Aim of the task - Within the listing below, the lines to output run from the one containing "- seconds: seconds" through the one containing "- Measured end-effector"; copy them exactly and nothing else.

Provided data -
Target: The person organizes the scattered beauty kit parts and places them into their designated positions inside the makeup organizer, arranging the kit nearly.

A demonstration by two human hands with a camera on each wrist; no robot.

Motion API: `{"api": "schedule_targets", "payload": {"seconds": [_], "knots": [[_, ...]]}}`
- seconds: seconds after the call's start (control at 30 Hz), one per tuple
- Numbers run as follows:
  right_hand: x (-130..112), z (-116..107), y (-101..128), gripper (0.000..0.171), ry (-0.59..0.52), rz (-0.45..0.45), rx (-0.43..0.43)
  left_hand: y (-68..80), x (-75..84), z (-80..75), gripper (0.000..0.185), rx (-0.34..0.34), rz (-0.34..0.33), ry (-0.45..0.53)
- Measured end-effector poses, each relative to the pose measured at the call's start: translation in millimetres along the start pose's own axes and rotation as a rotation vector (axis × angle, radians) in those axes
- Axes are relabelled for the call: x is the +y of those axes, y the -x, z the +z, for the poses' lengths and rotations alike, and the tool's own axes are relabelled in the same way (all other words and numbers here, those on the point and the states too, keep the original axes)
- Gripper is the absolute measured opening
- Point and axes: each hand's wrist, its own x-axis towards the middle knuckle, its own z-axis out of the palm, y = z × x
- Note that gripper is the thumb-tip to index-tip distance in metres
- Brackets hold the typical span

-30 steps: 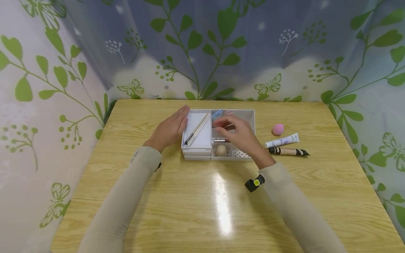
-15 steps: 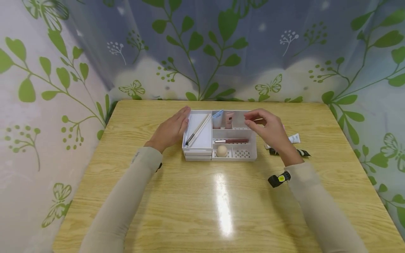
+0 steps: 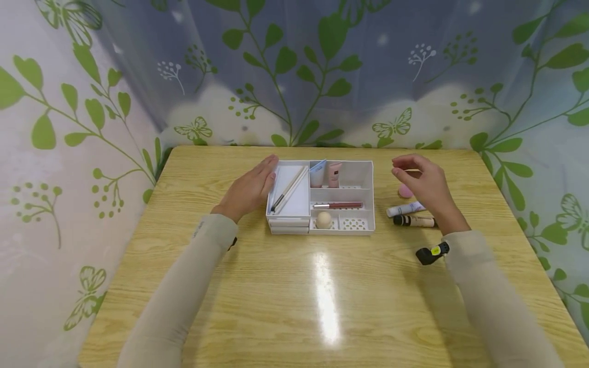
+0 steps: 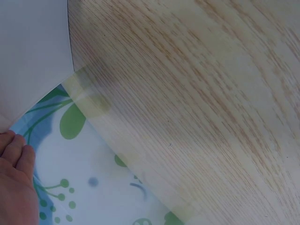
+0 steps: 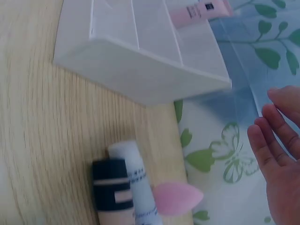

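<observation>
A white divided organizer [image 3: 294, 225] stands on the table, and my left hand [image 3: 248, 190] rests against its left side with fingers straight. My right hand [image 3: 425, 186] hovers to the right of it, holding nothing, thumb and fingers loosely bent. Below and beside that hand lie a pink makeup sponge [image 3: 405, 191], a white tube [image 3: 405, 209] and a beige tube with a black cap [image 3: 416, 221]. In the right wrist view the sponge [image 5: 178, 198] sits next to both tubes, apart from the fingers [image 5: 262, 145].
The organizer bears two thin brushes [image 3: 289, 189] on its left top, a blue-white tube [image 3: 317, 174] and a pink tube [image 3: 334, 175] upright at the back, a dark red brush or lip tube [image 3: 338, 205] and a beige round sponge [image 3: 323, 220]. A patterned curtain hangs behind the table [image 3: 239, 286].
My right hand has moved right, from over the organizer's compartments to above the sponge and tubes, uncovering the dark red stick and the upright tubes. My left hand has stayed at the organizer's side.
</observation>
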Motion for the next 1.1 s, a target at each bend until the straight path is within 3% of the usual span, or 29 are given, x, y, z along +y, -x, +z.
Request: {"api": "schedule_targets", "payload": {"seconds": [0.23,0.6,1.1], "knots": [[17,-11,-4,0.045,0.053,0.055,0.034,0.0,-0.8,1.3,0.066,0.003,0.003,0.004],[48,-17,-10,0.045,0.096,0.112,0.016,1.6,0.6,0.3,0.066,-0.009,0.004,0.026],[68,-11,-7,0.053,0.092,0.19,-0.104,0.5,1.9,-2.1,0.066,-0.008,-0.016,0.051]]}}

Written solution -
- seconds: seconds after the call's start (control at 30 Hz), one per tuple
- Numbers run as follows:
  right_hand: x (-130..112), z (-116..107), y (-101..128), gripper (0.000..0.171), ry (-0.59..0.52), rz (-0.45..0.45), rx (-0.43..0.43)
  left_hand: y (-68..80), x (-75..84), z (-80..75), gripper (0.000..0.185), rx (-0.34..0.34), rz (-0.34..0.33), ry (-0.45..0.53)
- Measured end-effector poses, each relative to the pose measured at the call's start: translation in millimetres along the start pose's own axes and rotation as a rotation vector (axis × angle, radians) in those axes

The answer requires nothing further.